| TASK ITEM |
Beginning with the line below that contains "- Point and" and ending with the line that contains "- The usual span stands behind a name", copy every line exactly. Copy nothing else.

| RECORDED DATA |

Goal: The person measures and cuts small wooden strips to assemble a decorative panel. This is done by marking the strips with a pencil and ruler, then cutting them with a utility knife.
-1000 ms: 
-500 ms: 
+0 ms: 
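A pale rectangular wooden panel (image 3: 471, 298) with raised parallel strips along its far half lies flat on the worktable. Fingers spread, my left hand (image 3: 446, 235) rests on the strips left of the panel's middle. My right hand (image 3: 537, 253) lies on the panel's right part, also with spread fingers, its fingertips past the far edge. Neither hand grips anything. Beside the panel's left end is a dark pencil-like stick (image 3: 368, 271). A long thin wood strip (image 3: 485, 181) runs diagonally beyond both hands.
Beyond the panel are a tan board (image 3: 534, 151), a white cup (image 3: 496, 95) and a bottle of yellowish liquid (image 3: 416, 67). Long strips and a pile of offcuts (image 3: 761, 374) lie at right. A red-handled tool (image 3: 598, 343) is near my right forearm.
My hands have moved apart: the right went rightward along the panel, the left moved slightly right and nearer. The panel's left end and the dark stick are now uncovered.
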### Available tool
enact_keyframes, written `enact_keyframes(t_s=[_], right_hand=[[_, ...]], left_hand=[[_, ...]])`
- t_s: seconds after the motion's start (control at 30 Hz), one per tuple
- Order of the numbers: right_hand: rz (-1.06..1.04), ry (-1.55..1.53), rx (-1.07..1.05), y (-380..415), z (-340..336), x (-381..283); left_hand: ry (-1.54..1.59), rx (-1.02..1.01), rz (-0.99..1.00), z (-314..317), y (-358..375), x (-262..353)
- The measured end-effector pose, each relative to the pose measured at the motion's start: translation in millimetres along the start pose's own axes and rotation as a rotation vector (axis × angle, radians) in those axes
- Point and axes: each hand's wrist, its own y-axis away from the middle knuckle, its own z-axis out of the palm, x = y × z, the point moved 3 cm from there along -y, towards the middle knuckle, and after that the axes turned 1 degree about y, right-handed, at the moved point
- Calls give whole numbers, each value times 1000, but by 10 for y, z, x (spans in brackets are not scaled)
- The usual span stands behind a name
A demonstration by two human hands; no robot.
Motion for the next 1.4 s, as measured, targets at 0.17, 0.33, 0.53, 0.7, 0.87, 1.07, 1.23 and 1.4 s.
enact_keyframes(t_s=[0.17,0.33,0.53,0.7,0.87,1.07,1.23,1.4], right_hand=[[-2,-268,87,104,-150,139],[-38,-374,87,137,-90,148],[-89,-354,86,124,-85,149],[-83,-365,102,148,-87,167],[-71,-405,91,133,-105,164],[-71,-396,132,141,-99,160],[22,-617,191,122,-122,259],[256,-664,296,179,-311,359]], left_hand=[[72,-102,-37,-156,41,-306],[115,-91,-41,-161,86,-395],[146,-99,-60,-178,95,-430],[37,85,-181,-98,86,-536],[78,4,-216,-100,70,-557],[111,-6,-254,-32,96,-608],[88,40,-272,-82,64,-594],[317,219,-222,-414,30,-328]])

| TASK RESULT |
- Point and axes: each hand's wrist, its own y-axis away from the middle knuckle, its own z-axis out of the palm, x = y × z, the point moved 3 cm from there along -y, towards the middle knuckle, and after that the axes turned 1 degree about y, right-handed, at the moved point
- Calls give whole numbers, each value times 1000, but by 10 for y, z, x (spans in brackets are not scaled)
- The usual span stands behind a name

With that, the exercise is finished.